Monday, September 17, 2007

The Constitution and why the U.S. is verging on tyranny

I do not wish to be alarmist. I seek to always offer a quite balanced perspective. But, in reading the U.S. Constitution, and especially our Bill of Rights, I am increasingly alarmed at trends in our government that run directly counter to what the plain text of our Constitution reads.

One example, is that our Constitution protects American citizens from illegal searches of our property, effects, etc., yet if we make a phone call or even send an e-mail to anyone living outside of the United States, we the People of the United States of America can now have our phones (cell-phone and land-lines) monitored by N.S.A.
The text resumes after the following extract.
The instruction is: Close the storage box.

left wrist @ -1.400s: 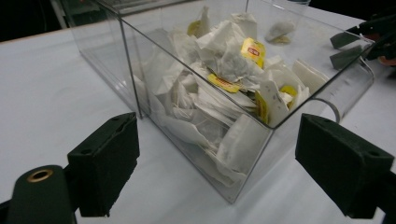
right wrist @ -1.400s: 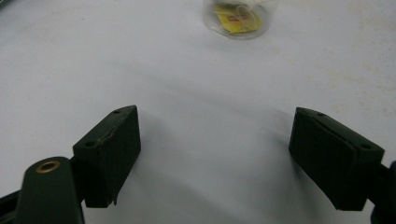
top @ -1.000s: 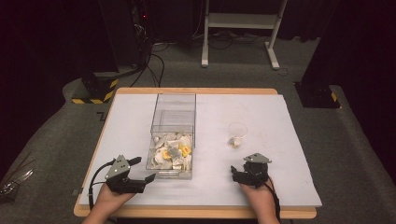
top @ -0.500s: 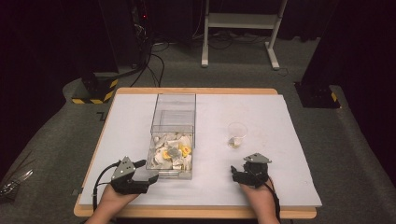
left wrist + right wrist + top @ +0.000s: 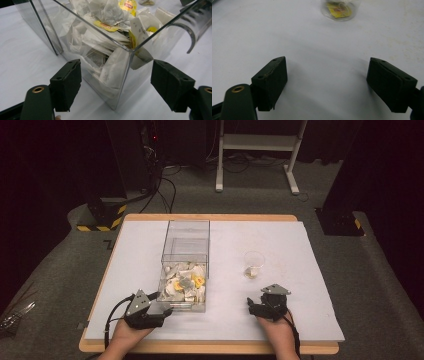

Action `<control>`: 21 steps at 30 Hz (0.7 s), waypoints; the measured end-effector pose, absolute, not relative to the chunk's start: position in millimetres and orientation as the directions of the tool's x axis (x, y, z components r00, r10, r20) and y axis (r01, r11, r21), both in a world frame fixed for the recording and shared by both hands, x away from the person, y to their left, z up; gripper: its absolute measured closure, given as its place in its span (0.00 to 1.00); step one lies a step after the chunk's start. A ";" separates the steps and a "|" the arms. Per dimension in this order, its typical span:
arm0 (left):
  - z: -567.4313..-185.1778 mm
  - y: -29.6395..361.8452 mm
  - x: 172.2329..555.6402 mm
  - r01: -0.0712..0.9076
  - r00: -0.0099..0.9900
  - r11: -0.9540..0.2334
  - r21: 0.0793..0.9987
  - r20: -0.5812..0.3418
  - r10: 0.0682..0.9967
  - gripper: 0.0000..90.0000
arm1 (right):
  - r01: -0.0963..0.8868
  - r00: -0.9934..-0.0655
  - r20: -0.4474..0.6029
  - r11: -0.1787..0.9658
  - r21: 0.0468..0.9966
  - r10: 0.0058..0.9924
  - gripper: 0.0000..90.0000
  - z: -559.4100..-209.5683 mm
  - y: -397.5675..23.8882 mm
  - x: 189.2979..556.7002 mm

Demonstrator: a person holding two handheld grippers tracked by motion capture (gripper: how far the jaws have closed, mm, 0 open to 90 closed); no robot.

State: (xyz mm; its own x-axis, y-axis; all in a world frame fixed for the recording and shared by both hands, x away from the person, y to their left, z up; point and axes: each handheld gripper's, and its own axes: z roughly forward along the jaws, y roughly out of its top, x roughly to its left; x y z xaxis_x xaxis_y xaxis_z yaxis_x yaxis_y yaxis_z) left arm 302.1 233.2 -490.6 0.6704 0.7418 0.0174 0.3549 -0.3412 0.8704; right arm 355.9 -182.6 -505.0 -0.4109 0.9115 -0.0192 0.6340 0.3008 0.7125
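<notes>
Here the clear box (image 5: 184, 265) stands upright on the white tabletop (image 5: 300, 315), left of its middle, its long side running away from the person. Its near half is heaped with white tea bags (image 5: 183, 284), some bearing yellow tags; the far half looks bare. In the left gripper view the box's near corner (image 5: 130, 51) sits between the two black jaws, and the bags (image 5: 110, 47) press against the clear walls.

The left tool (image 5: 162, 308) lies low at that near left corner, held by the person's left hand (image 5: 127, 334). Its jaws have just been closing, with the corner of the box between them, yet the pads (image 5: 67, 82) stand off the walls on both sides and grip nothing.

To the right, well apart from the box, a small clear cup (image 5: 254, 265) stands with a yellow-tagged bag in its bottom (image 5: 339, 9). The right tool (image 5: 254, 306) rests on the tabletop just nearer than the cup, jaws spread wide over bare white surface, holding nothing.
</notes>
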 end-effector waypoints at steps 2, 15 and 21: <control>-490.4 231.2 302.0 0.348 0.670 -0.347 0.871 0.027 0.741 0.28 | 0.634 -0.411 -0.019 0.301 0.713 0.911 0.19 -505.0 -182.6 355.9; -481.9 227.1 304.7 0.314 0.618 -0.312 0.897 0.056 0.784 0.48 | 0.632 -0.412 -0.021 0.302 0.713 0.911 0.19 -505.0 -182.6 355.7; -483.7 223.4 315.9 0.355 0.592 -0.346 0.869 0.078 0.802 0.44 | 0.630 -0.415 -0.022 0.305 0.715 0.910 0.19 -505.0 -182.6 355.6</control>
Or another example, in another part of our Constitutional protection against governmental tyranny is that excessive fines may not be imposed upon an American citizen (or excessive bails), yet judges routinely impose fines and bails in the range of tens of thousands of dollars. Even a fine of $500 is excessive, yet this is often a minimum fine/bail set by a judge. $500 for any hard-working middle class American is excessive.
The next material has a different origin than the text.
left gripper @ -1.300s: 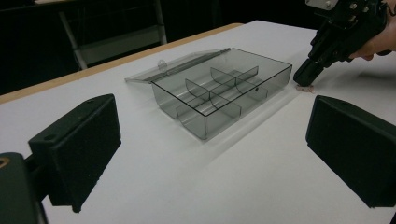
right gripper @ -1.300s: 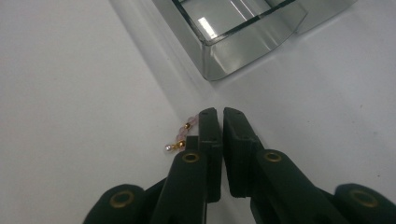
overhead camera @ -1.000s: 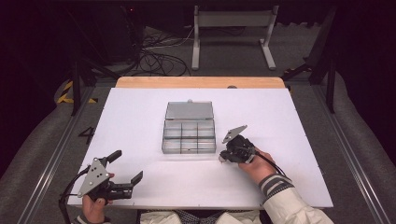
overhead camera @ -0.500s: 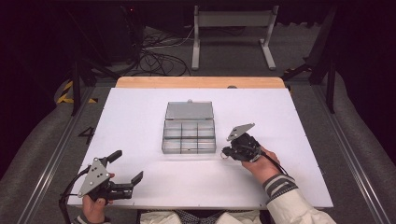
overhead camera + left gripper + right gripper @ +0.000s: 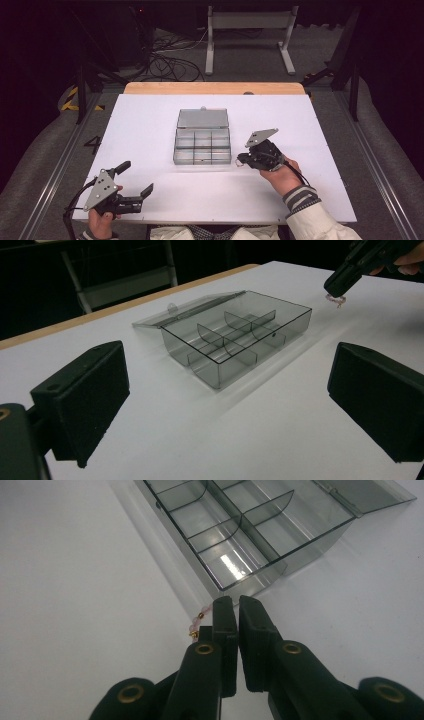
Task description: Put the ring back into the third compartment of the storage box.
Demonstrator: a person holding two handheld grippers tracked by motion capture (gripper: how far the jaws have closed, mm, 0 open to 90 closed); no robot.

Finally, regarding issues of Religious Freedom, although the Catholic group the Knights of Columbus lobbied Congress to adopt the "under God" clause to the U.S. Pledge of Allegiance, if one were ever to pray in an official governmental capacity in a non-Deist unitarian format (for example, a prayer to allah, a Hindu prayer to Vishnu (http://en.wikipedia.org/wiki/Vishnu), or a Christian prayer "In the Name of the Father, and of the Son and of the Holy Spirit through Jesus Christ Our LORD," then one could be censured.

So, there you have it. Government surveillance, excessive fines imposed by our judicial branch and finally a state-enforced restriction on freedom of religious speech while praying in an official capacity (e.g. a chaplain opening Congress with a prayer for example).

Tyranny. Read the Constitution. I did today at Starbuck's.

Blessings in Jesus (not Vishnu! :-)
Rob J. King, Protector of Constitutional Government in the United States of America (of course, I might have to end up becoming a Democrat to do this it seems . . .)

4 comments:

Chad Lupkes said...

ROFL!!! I read it, Rob. Thanks. :)

Rob J. said...

Chad,

Thank you for being on top of things . . .

Should be an interesting turn of events when the Evangelical "Right" and the "Conservative Catholic" political coalition suddenly, by necessity MUST vote Democrat . . .

What does the G.O.P stand for these days other than hating Mexicans? I read the leading Republican journals (e.g. National Review) and their perspective is increasingly warped and FAR from anything Christian . . .

Chad Lupkes said...

The G.O.P. stands for one thing above all else, and that is the centralization of power and wealth. They claim to support Democracy while working on limiting speech. They claim to support small business while working on preventing any competition from threatening the large corporations. They claim to support family values while making it harder and harder for people to afford health care and education.

There is only one way for their views to have a place in our country. I have no problem with people making as much money as they can, as long as making that money does not interfere or prevent someone else from getting basic services that they need to survive. In order to reach for the stars, we need to be standing on a solid foundation.

Rob J. said...

Chad,

Yes, the Republican Party very often veers from its founding ideals. The Party that rightly opposed slavery, sadly and cruelly ironically, was the very party that supported apartheid South Africa in the 1980's.

Similarly, although George W.'s "compassionate conservatism" freed up money for good religious programs as part of the Faith-Based Initiative (stuff like Christian groups, churches, etc. working with recovering heroin addicts), this same G.O.P. then directly OPPOSES religious freedom in many instances, say for example state-enforced Deist-Unitarianism.

Ironically when the whole "Jesus-Name" Prayer controversy happened in 2005 (CH Gordon Klingenschmidt) it was a BI-PARTISAN centrist view of BOTH Hillary Clinton and George W. Bush who stated that Chaplains should have the right to pray in whatever language that is arising from their religious tradition (Allah, Vishnu, YHWH, the Trinity, et al), and NOT some state-enforced civil religion.

Thank Chad for standing FIRM for TRUTH.